Originally posted by rdhdnrs We used to do one-on-one report. Our manager, besides the HIPPA concerns, also thinks that all the nurses on the floor need to have a general idea what's going on with the patients, so that coverage can be provided if needed.It's not practical for us to do report at the nurses' station; not enough room.Thanks for the input--anyone else?
Thanks for the input--anyone else?
she is RIGHT, being clueless as to what is going on with the rest of the floor is NOT a good thing. There are times when our assignments change or we have to cover each other's patients for one reason or the other. New admits make this happen more often than I would like to see.
And there is not always time when things are happening fast (e.g. an urgent or crash csection) to get report THEN, where you have to take the floor or at LEAST a couple other patients for a while. It's a fact. So yes, having report for the FLOOR is a good thing IMO, to make you aware of what is going with other patients in general.
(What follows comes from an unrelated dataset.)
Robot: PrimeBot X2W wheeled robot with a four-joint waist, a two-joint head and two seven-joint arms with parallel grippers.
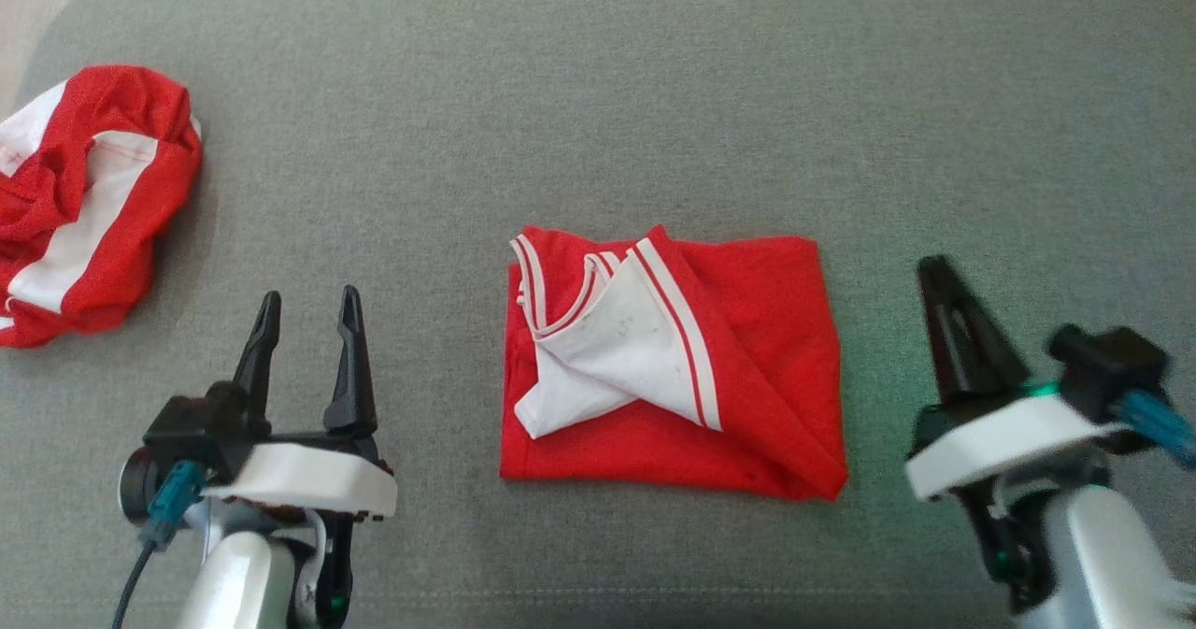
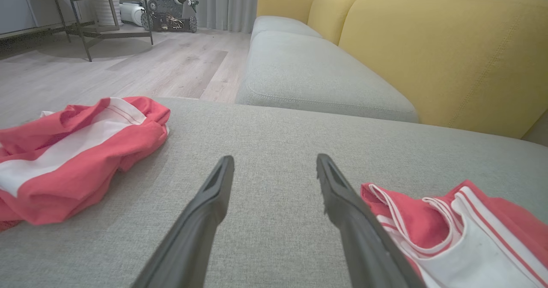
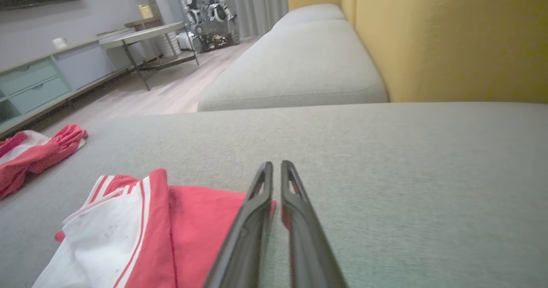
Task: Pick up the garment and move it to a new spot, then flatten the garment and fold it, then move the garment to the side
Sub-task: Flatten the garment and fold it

I know it's helped me time and again.....
good luck. Sounds as if you are going this way like it or not; it will be an adjustment but you will do ok.
I guess I should rephrase that. At the beginning of the shift, we go over the census sheet with a mini report "Jane Smith, G3P2, active labor, epidural, 5/90/-1, etc." for all the pts. That is howwe choose assignments. Then we get individual, indepth reports for the pts we are assigned. And continually through out the shift, we update each other on what our pts are doing. We are never clueless.
There are only 4 of us on each shift, so it's easy to share info, and fit in the nurse's station.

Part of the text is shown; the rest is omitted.